Task item: Using the data that follows, give again word for word the lines between the one holding "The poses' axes" and the one holding "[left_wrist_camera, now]", inclusive. Omit the pictures.

Information given:

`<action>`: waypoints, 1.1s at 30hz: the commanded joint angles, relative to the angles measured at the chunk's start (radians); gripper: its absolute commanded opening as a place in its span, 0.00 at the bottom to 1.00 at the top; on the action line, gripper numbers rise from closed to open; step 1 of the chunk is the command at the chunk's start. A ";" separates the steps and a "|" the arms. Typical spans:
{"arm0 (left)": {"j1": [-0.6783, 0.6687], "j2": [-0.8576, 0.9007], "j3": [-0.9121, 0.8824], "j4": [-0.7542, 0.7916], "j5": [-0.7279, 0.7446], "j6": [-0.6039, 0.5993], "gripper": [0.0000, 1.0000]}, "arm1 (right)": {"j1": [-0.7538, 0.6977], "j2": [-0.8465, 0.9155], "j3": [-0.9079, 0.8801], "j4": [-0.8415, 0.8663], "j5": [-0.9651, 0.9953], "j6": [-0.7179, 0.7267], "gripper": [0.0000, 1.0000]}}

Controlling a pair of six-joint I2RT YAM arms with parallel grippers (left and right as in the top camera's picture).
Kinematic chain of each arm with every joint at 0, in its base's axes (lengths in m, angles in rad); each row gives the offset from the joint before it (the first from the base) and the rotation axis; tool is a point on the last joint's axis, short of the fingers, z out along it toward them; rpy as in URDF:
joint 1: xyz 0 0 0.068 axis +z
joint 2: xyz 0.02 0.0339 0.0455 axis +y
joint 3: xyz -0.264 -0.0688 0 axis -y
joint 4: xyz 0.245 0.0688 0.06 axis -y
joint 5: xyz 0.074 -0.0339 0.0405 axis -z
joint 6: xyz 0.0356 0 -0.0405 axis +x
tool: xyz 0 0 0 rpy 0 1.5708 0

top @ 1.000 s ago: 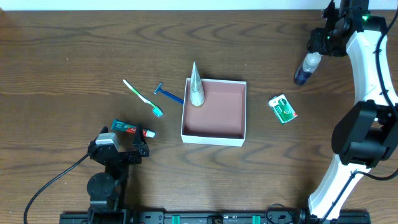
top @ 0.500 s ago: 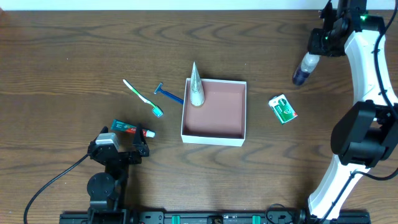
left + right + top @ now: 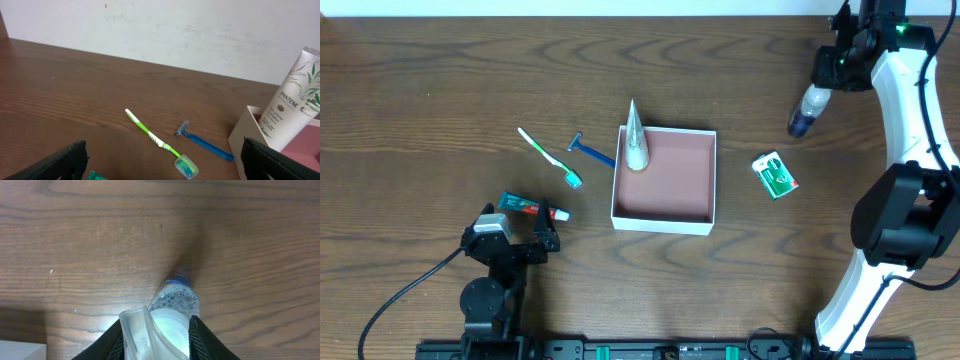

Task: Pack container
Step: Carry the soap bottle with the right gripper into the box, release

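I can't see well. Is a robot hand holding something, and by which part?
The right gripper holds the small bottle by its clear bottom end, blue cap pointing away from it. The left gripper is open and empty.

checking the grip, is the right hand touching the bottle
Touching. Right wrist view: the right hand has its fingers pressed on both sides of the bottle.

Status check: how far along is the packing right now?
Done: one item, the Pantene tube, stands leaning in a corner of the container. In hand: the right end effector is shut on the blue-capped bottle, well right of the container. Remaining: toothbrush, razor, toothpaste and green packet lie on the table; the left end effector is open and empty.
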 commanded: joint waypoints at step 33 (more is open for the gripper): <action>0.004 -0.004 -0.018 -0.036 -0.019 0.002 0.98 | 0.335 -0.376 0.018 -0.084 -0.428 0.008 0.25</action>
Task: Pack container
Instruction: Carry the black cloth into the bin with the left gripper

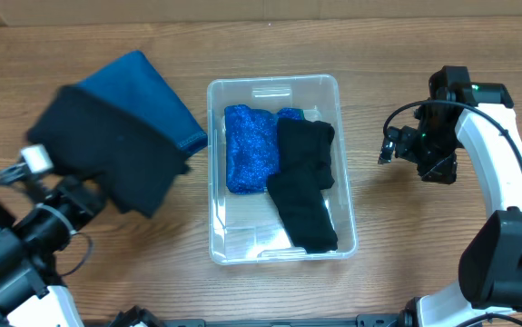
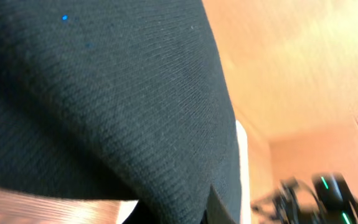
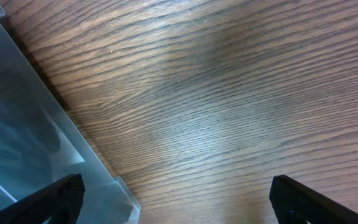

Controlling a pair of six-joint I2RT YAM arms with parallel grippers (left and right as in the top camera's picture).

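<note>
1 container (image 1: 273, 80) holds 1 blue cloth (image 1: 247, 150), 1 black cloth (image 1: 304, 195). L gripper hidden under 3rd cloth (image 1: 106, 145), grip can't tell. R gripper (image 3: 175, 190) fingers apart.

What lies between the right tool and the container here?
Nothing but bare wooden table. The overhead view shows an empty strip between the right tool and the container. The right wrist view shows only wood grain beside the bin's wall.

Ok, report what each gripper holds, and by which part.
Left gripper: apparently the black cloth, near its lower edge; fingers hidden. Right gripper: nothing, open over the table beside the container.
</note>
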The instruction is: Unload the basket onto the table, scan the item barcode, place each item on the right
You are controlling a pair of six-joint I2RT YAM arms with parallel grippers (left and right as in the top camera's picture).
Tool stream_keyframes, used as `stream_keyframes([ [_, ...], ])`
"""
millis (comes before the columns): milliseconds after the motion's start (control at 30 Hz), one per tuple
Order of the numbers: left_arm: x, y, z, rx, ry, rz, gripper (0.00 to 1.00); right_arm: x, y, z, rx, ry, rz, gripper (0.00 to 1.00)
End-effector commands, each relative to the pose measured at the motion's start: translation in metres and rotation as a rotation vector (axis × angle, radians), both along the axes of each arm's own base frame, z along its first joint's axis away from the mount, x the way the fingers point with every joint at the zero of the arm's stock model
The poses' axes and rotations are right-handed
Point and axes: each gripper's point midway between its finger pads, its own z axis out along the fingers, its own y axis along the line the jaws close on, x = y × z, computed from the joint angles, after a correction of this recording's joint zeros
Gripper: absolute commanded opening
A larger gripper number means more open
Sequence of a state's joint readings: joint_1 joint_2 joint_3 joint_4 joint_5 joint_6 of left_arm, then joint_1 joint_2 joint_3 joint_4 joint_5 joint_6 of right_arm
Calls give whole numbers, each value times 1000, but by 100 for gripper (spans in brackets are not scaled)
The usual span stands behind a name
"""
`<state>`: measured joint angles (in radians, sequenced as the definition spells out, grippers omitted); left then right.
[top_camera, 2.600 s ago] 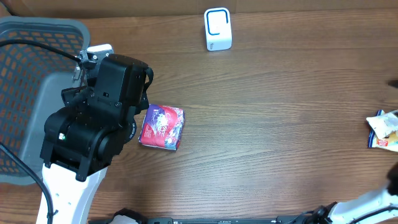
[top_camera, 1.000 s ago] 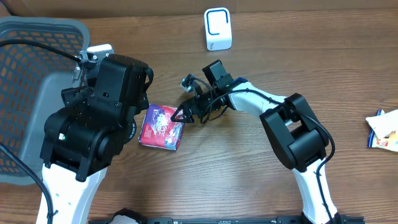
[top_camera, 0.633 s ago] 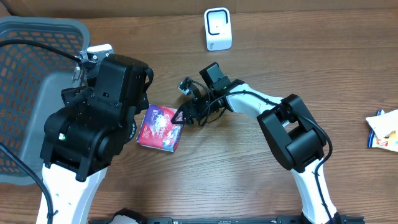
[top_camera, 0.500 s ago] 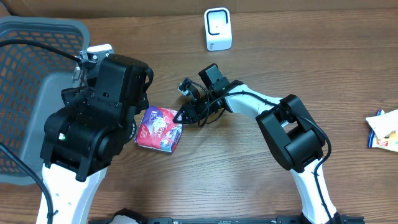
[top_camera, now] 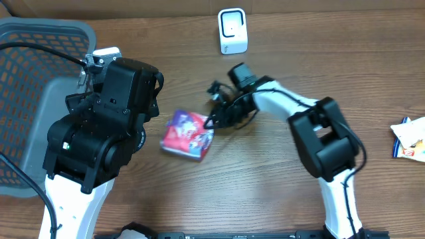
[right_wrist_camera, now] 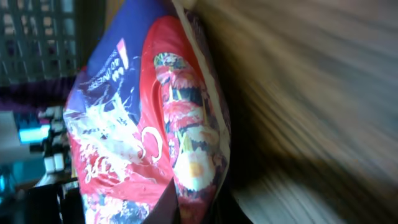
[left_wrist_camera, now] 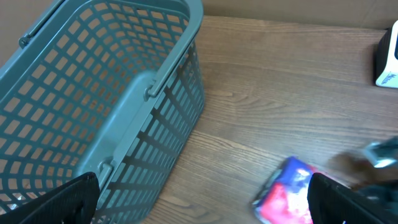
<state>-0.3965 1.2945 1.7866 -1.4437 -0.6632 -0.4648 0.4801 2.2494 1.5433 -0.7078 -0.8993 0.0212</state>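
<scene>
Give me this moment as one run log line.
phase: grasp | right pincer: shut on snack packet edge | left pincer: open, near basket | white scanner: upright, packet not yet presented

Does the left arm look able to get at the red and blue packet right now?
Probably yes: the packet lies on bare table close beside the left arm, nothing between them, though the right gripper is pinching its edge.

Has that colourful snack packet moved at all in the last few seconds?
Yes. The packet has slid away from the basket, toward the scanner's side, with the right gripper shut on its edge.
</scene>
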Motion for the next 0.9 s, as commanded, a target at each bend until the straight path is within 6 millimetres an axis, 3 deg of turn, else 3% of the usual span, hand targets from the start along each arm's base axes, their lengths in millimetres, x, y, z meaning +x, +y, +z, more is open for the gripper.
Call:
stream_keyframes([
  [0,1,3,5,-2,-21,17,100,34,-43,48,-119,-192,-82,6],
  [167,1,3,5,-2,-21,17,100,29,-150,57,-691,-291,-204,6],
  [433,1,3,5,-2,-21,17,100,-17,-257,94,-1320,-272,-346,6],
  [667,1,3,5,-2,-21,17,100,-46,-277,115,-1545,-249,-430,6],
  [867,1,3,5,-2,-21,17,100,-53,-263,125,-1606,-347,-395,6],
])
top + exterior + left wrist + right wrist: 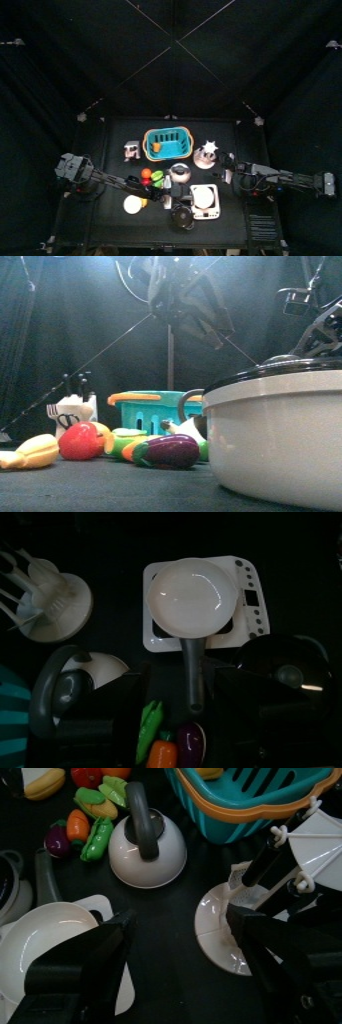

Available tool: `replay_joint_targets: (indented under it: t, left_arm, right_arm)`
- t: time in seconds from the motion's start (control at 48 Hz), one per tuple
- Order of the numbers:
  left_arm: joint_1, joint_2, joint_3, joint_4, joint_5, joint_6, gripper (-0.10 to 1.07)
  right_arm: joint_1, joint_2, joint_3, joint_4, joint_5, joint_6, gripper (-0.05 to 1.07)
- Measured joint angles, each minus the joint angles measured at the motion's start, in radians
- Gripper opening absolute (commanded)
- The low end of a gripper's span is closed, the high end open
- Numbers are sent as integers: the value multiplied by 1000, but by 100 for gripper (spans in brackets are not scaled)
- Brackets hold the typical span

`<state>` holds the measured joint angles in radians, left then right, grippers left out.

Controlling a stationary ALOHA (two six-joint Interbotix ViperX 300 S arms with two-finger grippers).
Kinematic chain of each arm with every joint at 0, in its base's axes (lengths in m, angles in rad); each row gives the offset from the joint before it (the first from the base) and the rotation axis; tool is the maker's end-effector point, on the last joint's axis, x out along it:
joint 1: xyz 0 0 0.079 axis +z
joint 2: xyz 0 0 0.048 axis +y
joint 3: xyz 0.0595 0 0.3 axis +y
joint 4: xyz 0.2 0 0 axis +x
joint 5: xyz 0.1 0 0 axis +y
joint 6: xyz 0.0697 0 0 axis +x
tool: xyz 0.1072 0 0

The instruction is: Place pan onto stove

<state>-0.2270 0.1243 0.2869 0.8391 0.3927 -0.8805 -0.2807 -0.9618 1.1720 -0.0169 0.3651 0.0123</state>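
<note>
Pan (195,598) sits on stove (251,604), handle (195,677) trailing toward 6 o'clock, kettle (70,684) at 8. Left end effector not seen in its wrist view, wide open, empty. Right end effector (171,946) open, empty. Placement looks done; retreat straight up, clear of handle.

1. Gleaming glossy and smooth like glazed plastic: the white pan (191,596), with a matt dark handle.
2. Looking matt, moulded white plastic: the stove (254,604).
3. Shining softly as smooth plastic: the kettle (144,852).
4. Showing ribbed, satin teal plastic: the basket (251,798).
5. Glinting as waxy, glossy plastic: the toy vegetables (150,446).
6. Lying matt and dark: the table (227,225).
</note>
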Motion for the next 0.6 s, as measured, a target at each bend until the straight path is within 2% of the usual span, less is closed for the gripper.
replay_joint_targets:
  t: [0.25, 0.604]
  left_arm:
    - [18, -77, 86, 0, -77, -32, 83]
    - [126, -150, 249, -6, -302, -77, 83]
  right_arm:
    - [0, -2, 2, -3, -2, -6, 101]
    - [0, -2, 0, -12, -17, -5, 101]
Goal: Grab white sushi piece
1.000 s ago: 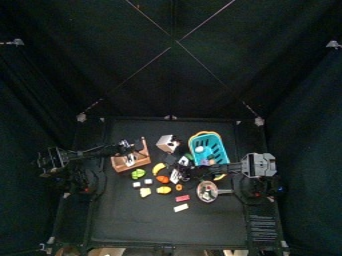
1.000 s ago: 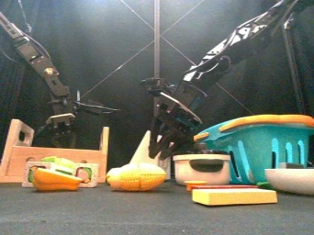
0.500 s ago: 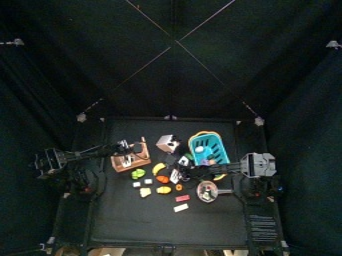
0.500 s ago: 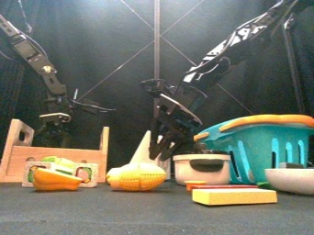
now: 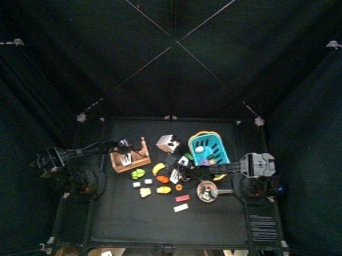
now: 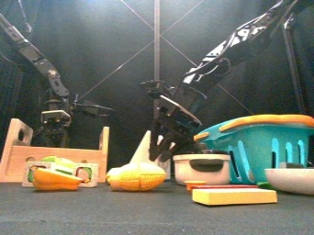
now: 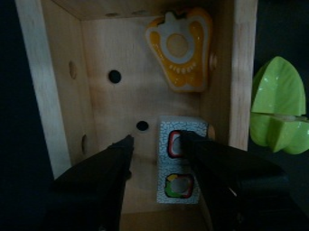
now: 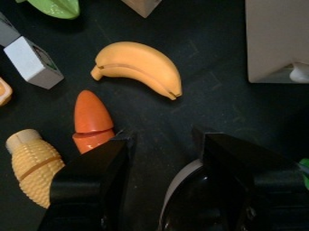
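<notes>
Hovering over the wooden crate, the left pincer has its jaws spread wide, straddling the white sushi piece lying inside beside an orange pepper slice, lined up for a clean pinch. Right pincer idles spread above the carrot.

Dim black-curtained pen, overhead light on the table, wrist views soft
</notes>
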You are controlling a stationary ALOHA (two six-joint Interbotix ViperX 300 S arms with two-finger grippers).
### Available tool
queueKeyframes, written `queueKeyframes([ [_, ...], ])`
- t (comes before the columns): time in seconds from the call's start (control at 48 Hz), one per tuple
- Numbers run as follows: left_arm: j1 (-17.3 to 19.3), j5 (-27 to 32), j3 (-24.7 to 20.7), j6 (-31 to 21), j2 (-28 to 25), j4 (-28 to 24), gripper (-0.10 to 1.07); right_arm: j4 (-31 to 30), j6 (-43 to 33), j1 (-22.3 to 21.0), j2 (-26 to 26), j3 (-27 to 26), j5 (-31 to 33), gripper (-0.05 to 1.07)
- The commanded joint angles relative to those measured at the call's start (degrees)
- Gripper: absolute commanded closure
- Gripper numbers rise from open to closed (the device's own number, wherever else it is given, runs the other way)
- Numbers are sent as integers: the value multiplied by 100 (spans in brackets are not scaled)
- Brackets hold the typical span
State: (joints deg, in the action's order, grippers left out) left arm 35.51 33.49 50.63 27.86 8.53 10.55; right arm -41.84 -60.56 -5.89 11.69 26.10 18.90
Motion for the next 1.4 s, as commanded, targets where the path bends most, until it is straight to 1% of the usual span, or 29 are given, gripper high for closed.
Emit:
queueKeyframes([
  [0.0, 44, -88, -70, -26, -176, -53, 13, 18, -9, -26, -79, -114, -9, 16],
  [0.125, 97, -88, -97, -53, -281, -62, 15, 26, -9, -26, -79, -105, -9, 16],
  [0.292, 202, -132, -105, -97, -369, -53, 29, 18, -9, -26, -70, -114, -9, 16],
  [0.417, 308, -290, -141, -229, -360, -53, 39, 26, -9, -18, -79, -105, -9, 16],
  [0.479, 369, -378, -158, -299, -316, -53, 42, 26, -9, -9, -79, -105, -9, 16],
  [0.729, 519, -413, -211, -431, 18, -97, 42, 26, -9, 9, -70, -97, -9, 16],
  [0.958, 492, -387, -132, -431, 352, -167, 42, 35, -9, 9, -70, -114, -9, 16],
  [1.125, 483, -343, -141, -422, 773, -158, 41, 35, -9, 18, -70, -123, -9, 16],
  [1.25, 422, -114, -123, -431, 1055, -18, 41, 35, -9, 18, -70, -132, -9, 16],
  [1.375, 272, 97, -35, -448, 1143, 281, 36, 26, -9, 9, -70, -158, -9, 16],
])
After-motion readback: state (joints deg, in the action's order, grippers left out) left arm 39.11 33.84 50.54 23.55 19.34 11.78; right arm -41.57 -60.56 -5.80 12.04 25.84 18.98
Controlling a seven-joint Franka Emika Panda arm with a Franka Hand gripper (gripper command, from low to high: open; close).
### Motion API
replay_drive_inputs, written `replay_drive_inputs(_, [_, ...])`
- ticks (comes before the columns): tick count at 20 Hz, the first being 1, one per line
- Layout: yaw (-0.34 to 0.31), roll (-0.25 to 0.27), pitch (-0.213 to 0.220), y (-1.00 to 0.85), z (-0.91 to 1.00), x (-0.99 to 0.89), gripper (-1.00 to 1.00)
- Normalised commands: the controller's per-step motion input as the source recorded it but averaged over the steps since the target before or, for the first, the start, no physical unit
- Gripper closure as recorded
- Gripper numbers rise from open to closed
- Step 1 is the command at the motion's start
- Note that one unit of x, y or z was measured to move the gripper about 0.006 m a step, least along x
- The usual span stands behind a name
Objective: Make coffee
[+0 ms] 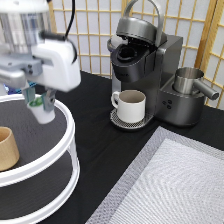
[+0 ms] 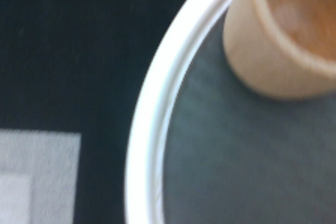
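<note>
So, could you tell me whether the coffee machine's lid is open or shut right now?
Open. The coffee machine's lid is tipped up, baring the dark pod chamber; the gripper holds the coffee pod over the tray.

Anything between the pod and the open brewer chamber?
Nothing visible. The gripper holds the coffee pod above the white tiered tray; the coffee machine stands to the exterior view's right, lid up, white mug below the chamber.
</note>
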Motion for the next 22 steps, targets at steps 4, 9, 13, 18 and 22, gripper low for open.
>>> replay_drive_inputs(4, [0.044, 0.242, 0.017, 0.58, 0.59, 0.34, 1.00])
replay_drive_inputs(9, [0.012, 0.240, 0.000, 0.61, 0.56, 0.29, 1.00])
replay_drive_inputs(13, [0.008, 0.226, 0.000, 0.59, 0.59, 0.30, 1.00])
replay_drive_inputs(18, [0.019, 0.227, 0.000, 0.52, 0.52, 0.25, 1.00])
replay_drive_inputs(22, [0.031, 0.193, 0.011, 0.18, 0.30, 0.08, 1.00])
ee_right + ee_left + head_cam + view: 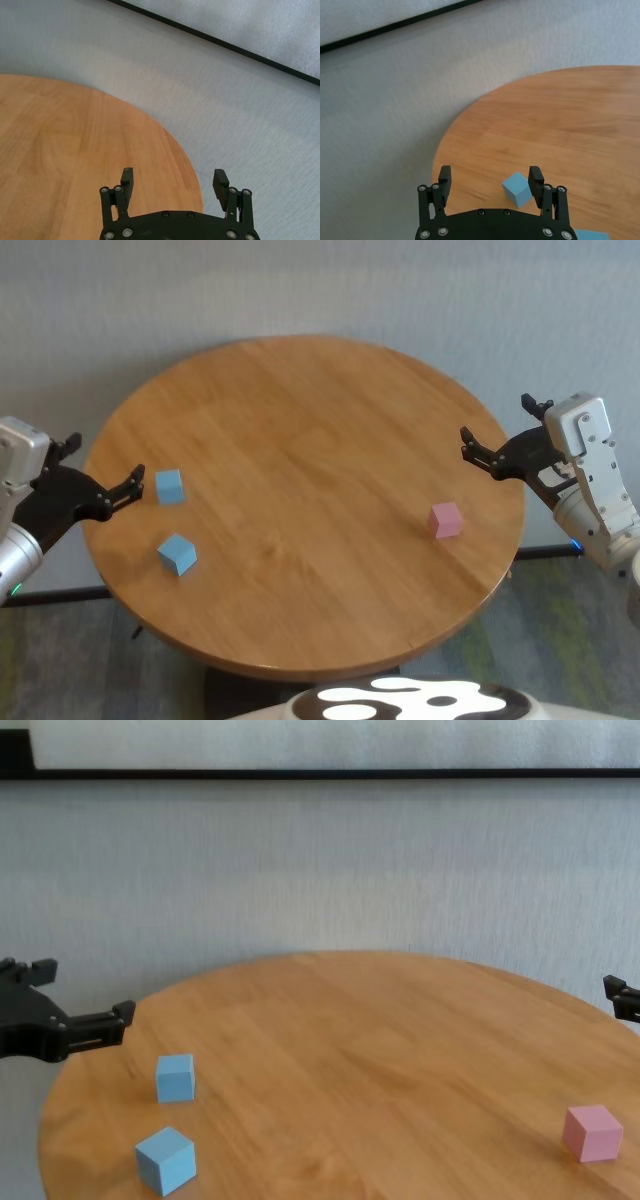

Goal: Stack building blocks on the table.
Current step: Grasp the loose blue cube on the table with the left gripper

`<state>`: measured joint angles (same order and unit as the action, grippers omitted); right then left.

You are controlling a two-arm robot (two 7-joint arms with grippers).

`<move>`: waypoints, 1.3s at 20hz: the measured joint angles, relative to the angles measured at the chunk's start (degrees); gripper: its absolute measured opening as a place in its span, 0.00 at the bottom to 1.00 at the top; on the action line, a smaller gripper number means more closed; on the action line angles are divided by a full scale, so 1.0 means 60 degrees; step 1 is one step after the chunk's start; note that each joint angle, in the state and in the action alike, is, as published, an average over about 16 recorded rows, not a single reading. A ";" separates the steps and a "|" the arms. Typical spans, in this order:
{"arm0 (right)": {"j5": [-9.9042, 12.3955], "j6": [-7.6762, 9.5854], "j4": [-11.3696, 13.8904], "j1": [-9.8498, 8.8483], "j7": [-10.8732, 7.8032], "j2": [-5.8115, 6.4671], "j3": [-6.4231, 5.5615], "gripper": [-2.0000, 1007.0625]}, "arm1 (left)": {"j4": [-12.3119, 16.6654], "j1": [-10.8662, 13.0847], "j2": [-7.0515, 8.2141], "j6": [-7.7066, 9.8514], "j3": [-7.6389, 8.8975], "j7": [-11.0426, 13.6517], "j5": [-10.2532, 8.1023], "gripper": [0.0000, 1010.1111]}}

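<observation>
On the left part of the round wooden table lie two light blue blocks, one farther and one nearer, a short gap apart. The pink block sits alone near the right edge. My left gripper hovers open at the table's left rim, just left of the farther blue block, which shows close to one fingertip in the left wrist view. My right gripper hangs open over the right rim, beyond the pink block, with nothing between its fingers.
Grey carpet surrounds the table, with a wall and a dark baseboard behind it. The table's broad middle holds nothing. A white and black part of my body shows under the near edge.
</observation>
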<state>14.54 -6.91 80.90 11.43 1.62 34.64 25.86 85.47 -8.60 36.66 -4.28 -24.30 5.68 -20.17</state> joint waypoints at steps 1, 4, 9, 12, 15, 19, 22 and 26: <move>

The answer:
The poses' axes and rotations are right-handed
Point and axes: each gripper's point midway between its finger pads, its own z axis out along the fingers, its own y axis along the line the jaws close on, x = y × z, computed from the joint angles, after a correction of this recording's joint zeros
Gripper: absolute commanded opening
A larger gripper number means more open
Sequence of a state's joint readings: joint_1 joint_2 joint_3 joint_4 joint_5 joint_6 of left_arm, then joint_1 joint_2 joint_3 joint_4 joint_5 joint_6 of right_arm
Calls give whole numbers, each value times 1000, but by 100 for gripper (spans in brackets are not scaled)
The usual span stands behind a name
"""
`<state>`: measured joint angles (in radians, sequenced as the definition spells out, grippers omitted); left then right.
[top_camera, 2.600 s ago] 
[top_camera, 1.000 s ago] 
[top_camera, 0.633 s ago] 
[top_camera, 0.500 s ago] 
[top_camera, now] 
[right_wrist_camera, now] 
[left_wrist_camera, now] 

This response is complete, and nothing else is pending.